#### [Try it]
Taking the data below, please print only the lines from the line holding "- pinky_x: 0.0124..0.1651" to the line holding "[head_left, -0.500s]", inclusive, with pictures omitted.

*** Dataset section

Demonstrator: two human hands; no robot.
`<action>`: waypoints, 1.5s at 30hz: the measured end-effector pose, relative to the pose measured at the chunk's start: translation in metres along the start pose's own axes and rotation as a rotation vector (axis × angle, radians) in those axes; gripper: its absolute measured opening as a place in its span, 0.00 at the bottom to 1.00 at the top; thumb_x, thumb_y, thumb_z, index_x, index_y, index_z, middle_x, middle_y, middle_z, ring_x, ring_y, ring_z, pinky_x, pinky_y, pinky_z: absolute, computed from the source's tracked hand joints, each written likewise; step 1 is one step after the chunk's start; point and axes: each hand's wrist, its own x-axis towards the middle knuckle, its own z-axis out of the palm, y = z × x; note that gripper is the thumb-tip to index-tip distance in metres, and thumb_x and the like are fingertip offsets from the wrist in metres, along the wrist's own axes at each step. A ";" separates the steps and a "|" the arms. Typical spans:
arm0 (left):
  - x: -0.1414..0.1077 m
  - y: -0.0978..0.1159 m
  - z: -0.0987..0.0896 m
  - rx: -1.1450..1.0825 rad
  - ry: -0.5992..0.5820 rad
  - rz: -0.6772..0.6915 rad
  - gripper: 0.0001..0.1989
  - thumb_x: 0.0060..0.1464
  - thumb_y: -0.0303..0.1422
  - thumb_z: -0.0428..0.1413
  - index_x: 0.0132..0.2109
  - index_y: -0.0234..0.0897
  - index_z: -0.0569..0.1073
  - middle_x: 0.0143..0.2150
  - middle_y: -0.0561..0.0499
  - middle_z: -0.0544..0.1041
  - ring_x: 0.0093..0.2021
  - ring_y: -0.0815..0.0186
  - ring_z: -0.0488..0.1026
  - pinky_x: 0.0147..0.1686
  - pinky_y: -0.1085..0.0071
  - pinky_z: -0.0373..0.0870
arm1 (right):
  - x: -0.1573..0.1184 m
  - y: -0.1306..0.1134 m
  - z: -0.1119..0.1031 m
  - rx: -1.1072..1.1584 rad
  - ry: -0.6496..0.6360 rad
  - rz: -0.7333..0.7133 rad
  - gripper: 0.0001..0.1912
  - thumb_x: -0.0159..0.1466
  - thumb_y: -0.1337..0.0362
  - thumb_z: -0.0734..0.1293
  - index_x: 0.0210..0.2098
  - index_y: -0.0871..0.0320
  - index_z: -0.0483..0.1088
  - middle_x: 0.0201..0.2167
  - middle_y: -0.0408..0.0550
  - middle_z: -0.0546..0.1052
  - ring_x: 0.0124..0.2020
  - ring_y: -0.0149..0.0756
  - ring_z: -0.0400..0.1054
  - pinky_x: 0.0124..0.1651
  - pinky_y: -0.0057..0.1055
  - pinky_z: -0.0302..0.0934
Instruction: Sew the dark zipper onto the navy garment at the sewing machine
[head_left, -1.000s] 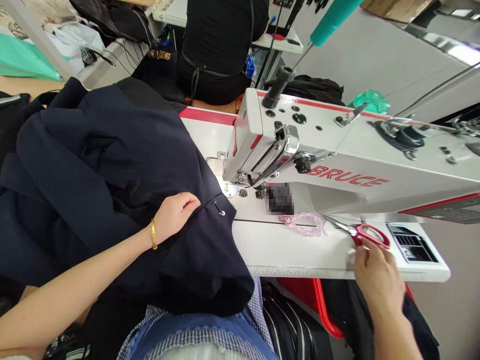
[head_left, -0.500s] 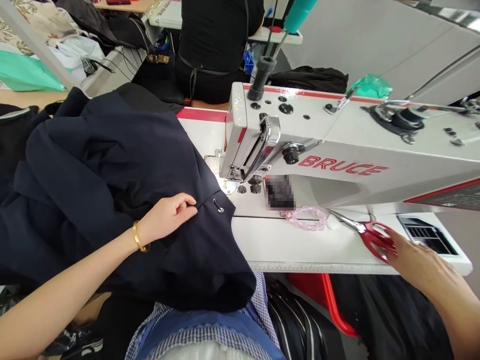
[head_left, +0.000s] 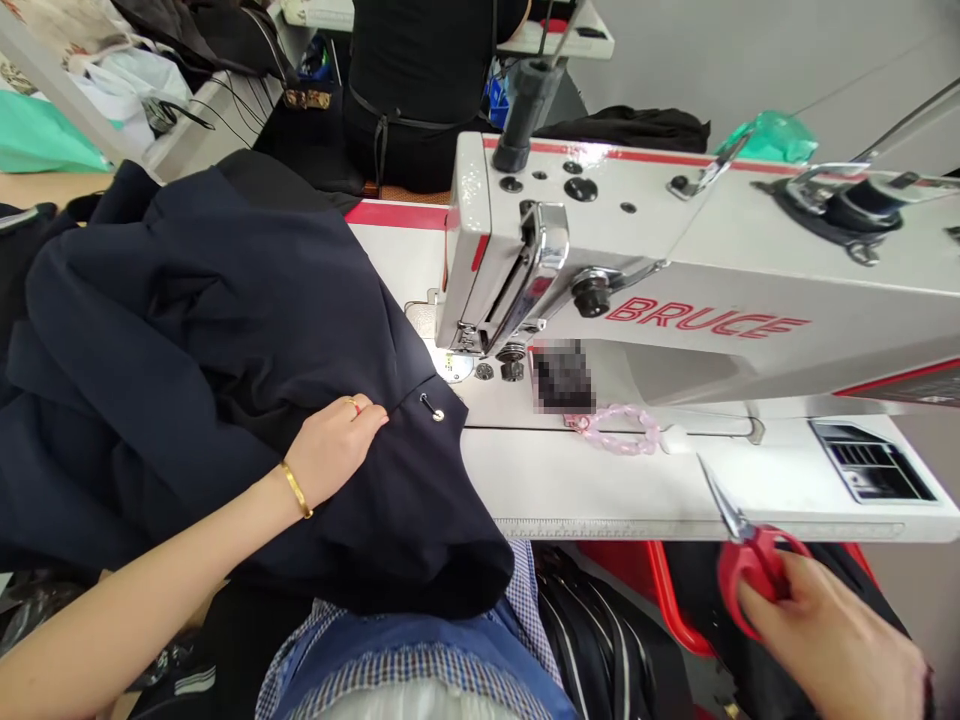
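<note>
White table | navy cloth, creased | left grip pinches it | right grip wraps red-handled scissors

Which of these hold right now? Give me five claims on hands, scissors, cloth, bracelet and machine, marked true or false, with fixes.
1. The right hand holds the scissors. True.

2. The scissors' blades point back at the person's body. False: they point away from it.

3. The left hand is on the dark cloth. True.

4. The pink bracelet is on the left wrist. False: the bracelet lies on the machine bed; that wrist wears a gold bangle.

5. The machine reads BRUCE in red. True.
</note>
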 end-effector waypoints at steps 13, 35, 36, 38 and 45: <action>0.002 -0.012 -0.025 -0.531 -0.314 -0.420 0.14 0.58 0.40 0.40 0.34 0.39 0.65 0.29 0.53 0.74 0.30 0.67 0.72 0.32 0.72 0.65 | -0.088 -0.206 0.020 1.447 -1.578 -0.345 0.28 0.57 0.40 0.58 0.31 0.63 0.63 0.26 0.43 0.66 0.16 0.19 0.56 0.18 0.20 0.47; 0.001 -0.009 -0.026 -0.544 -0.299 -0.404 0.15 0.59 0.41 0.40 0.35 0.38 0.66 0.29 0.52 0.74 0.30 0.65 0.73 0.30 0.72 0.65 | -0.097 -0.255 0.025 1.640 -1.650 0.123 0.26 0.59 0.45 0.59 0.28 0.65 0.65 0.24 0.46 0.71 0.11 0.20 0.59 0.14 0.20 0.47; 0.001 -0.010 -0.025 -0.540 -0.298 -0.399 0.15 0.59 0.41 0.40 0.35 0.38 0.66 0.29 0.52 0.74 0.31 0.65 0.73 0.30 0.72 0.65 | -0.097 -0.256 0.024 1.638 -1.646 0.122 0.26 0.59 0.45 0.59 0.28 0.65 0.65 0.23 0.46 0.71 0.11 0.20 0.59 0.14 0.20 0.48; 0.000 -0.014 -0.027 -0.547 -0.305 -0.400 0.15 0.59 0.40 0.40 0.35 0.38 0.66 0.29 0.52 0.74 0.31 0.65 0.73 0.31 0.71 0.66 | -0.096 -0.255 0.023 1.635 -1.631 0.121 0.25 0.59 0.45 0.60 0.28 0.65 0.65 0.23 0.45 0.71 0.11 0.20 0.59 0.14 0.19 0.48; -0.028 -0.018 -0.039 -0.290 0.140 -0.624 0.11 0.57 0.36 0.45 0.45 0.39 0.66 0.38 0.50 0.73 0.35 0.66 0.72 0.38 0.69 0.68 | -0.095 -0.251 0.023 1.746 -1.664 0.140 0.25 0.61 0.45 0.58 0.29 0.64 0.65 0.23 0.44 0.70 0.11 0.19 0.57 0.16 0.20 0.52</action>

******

#### [Output of the exercise]
  - pinky_x: 0.0124..0.1651
  - pinky_y: -0.0057..0.1055
  - pinky_z: -0.0302..0.0934
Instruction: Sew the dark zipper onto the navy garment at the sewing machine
[head_left, -1.000s] 
[head_left, -0.500s] 

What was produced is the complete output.